Interesting. I would call it advaita (non-dual).

Reality of Self is non-dual.

Yeah, some people like to stick a big “S” on there. It seems very misleading to call it Self. What seems to be happening is so impersonal. There’s no other, so “Self” is meaningless. If I was to call non-duality “self,” I would have to say “self with no other” (i.e. not self).

When an appearance like snake (unreal) is projected on the rope (real), it is Mitya; until the snake is negated.

Interesting. I would say that the rope is both real an unreal and that the self cannot see the unreal part, so the rope seems only real and limited (a snake). When there is no witness, what is revealed is the wholeness of non-duality: the rope is both real and unreal — fulfilling for no one, fulfilling with no witness.

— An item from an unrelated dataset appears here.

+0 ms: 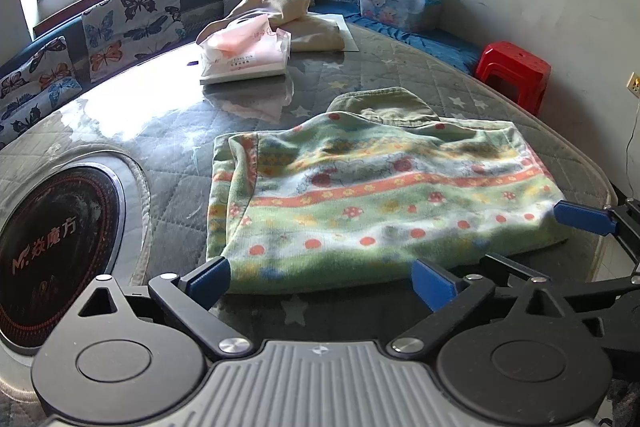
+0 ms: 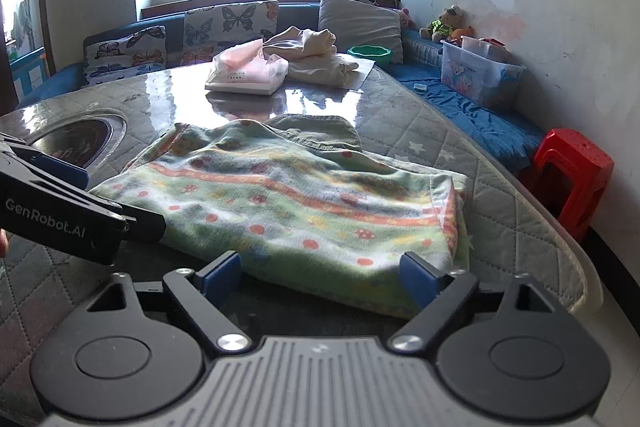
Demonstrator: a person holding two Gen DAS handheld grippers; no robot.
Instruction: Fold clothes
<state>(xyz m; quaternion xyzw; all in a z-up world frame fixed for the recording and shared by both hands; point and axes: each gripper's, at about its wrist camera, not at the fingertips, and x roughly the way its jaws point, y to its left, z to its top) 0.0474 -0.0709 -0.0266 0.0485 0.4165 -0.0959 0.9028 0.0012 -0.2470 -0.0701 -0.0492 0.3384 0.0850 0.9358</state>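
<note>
L wrist view: left gripper (image 1: pixel 322 281) tilted down over the table (image 1: pixel 400 83), fingers wide, nothing gripped; folded garment (image 1: pixel 376 195) lies flat just ahead, long axis across (collar end far). R wrist view: right gripper (image 2: pixel 322 273) also pitched down, fingers wide around garment's near edge, not pinching.

A folded garment (image 1: pixel 372 195) is laid on the table (image 1: pixel 168 131), near its front edge. To its left a round hob (image 1: pixel 56 239) is set into the table top. Behind the garment a tissue pack (image 1: pixel 244 55) is placed, and a crumpled cloth (image 1: pixel 296 19) is seen just behind that. A storage box (image 1: pixel 396 3) is kept on the bench (image 1: pixel 440 39) at the right, and a stool (image 1: pixel 516 71) is placed before that bench
</note>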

But the analogy of the snake and the rope make it seem like a much bigger difference than it really is. There’s almost no difference. In fact, it’s exactly the same.

Reality is not an illusion. What appears upon reality is an ‘illusion’, because it is unreal.

It doesn’t seem that the self illusion adds anything at all to what seems to be happening. It’s just an extremely subtle misunderstanding. It’s the subtle and illusory taking of a perspective in what seems to happening. In reality, there is no possible perspective in wholeness. What could possibly witness everything? There’s no vantage-point to witness everything from. So there is no possible witness to what seems to be happening.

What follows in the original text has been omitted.